# DIY Target Stand



## Arklatex (May 24, 2014)

At the range yesterday I saw something new to me. Portable target stands made out of PVC. They break down and fit in a bag for easy transport. They are sturdy and cheap to make. Use wood strips that fit in the pipe as support for some cardboard to put your target on, if somebody shoots the support you're only out a couple bucks to replace it. Just sharing the info since I hadn't seen it before. Pics below.

















Edit: we didn't use the spikes, the stands were stable enough as is.


----------



## Slippy (Nov 14, 2013)

Excellent Idea Ark! 

How did you like your new AK?


----------



## Camel923 (Aug 13, 2014)

Cool concept.


----------



## Chipper (Dec 22, 2012)

Off to the hardware store. Great idea, thanks.


----------



## GasholeWillie (Jul 4, 2014)

Mine are all 2' 2" sections of pipe. I have no wood in mine. Also eliminated the 4 90* pieces on the base and the 2 pipes, not necessary for stability. I use zip ties and binder clips to hold the card board backing that I attach targets to. Simple light and effective. I had been hauling a 2x4 framed target holder to the range, heavy and cumbersome. It might get donated to the range next time out. I think total cost was somewhere around $25-30. I keep the top square stuck together and remove the legs and base for transport.
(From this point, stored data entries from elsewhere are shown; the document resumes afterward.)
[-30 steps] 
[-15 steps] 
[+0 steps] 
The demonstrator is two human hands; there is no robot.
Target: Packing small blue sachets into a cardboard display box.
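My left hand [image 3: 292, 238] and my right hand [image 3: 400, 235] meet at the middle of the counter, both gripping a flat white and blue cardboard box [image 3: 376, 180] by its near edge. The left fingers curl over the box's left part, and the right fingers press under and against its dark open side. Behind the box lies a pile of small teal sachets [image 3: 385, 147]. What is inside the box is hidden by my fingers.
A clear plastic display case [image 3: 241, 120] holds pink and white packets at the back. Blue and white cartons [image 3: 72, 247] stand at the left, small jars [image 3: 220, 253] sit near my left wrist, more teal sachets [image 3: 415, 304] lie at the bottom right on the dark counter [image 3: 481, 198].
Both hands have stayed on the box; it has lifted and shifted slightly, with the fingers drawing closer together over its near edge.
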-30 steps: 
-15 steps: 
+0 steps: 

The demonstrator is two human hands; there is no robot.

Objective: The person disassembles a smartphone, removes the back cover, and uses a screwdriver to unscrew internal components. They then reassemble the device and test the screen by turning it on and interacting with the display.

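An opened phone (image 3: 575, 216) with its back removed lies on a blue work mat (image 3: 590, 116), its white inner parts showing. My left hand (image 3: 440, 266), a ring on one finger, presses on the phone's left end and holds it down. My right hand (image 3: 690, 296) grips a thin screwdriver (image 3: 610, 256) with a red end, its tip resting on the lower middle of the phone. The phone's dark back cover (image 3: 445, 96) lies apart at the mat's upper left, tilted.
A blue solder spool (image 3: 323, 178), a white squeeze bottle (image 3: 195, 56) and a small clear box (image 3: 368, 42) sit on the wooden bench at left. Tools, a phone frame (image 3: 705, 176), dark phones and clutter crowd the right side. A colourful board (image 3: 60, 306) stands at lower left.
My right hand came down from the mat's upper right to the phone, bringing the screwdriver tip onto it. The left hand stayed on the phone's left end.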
Easy and compact.


----------



## rice paddy daddy (Jul 17, 2012)

Our county has an ordinance against signs on the road right of way.
Each election cycle candidate supporters violate this code by putting out Vote For John Doe signs. I generally wait until the election is over to help my county government by removing these signs from the right of way.
But not always.
These signs are mass produced out of some sort of plasticized corrugated material and have stiff wire legs to stick in the ground. Y'all know what I'm talking about.
My Arrow T-50 stapler affixes targets real well to this material, I'll bet duct tape would work too. They last for quite a few range trips, unless you shoot one of the wires in two. When no longer useable, throw away.
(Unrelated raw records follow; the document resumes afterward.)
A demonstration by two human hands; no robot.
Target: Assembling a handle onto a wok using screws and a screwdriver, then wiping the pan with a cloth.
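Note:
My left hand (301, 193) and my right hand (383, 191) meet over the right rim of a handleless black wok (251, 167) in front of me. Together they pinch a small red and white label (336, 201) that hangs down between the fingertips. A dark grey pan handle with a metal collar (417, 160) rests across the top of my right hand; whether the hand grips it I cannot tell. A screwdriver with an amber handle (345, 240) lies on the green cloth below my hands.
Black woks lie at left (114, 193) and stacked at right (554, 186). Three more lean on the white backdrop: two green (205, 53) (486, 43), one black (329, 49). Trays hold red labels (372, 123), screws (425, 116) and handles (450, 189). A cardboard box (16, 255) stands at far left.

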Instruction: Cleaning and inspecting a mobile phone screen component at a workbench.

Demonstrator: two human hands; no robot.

While not as nice as the PVC target frame, the price is right - free. And I'm doing my civic duty by removing them. :joyous:


----------



## Slippy (Nov 14, 2013)

That is a GREAT idea RPD! Especially if the sign has a picture of the piece of...er..."politician".



rice paddy daddy said:


> Our county has an ordinance against signs on the road right of way.
> Each election cycle candidate supporters violate this code by putting out Vote For John Doe signs. I generally wait until the election is over to help my county government by removing these signs from the right of way.
> But not always.
> These signs are mass produced out of some sort of plasticized corrugated material and have stiff wire legs to stick in the ground. Y'all know what I'm talking about.
> ...


----------



## Arklatex (May 24, 2014)

GasholeWillie said:


> Mine are all 2' 2" sections of pipe. I have no wood in mine. Also eliminated the 4 90* pieces on the base and the 2 pipes, not necessary for stability. I use zip ties and binder clips to hold the card board backing that I attach targets to. Simple light and effective. I had been hauling a 2x4 framed target holder to the range, heavy and cumbersome. It might get donated to the range next time out. I think total cost was somewhere around $25-30. I keep the top square stuck together and remove the legs and base for transport. Easy and compact.
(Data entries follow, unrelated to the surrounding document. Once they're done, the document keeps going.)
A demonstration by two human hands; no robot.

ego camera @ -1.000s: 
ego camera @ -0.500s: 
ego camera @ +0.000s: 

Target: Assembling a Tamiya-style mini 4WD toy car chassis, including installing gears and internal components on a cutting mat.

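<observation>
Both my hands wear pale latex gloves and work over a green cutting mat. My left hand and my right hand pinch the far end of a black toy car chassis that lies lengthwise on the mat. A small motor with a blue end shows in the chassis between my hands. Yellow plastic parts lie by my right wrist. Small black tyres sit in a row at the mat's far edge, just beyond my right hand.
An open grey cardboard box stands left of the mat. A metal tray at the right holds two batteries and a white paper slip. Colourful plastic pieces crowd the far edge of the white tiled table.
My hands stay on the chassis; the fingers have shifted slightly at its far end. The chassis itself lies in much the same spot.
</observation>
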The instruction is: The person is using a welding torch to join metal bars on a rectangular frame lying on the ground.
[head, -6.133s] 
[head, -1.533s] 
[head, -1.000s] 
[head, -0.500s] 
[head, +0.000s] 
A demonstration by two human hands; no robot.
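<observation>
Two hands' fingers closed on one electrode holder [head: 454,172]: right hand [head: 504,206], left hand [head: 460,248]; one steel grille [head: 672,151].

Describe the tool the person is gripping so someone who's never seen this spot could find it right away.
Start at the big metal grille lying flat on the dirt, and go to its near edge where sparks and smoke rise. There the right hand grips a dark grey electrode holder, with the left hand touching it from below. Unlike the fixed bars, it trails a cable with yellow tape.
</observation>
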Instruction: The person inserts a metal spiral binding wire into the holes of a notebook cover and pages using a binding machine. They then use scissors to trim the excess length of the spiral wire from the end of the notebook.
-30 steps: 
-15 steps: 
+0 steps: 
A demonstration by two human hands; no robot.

Great suggestions! I too believe that the braces you mentioned are unnecessary.


----------



## topgun (Oct 2, 2013)

I'm cheap. 

Having said that, what I use on my heavily wooded BOL for targets is a string tied between two trees with binder clips to hold the target. On a windy day it takes two strings (top & bottom) and two more binder clips. The paper targets themselves are the most cumbersome parts of my target "system"

My target "stands" can be rolled up and kept in my pocket for transport anywhere, can yours?.


----------



## Tennessee (Feb 1, 2014)

I've made one of the about 4 years ago to use at our range. And you are right the design doesn't need spikes. If the wind is blowing hard enough to blow the stand over then IMO it’s too windy to shoot. The only problem I had was when I let my daughter-in-law us it she shot the thing up. But easy fix.


----------



## GasholeWillie (Jul 4, 2014)

topgun said:


> I'm cheap.
> 
> Having said that, what I use on my heavily wooded BOL for targets is a string tied between two trees with binder clips to hold the target. On a windy day it takes two strings (top & bottom) and two more binder clips. The paper targets themselves are the most cumbersome parts of my target "system"
> 
> My target "stands" can be rolled up and kept in my pocket for transport anywhere, can yours?.


Well I challenge you to come out to the range I use and try and find a few trees close enough to string up some rope and targets. Mine set up anywhere, does yours?


----------



## GasholeWillie (Jul 4, 2014)

Arklatex said:


> Great suggestions! I too believe that the braces you mentioned are unnecessary.


Additionally, if you want to add some stability to the whole system, buy 4 endcaps, fill the base tubes with sand and plug the T with a paper towel/newspaper to keep the sand in the tube.


----------



## CourtSwagger (Jan 3, 2013)

I picked up a couple of cloth covered dress makers frames (like mannequins). They took hundreds off rounds before they wouldn't stand up anymore. Now I'm restricted to an indoor range.


----------



## Deebo (Oct 27, 2012)

Dude, are you reading my mind?
I took the wife out yesterday, on an impromptu trip to shoot her first .45, and was thinking, I should make a stand up target out of the pvc pipe I have been holding onto. 
Awesome, awesome, awesome


----------



## redhawk (May 7, 2014)

rice paddy daddy said:


> Our county has an ordinance against signs on the road right of way.
> Each election cycle candidate supporters violate this code by putting out Vote For John Doe signs. I generally wait until the election is over to help my county government by removing these signs from the right of way.
> But not always.
> These signs are mass produced out of some sort of plasticized corrugated material and have stiff wire legs to stick in the ground. Y'all know what I'm talking about.
> ...


I've done that myself, they work great!


----------



## Waterborne (Jun 8, 2015)

I use the exact same design using 1.5" PVC. works great.


----------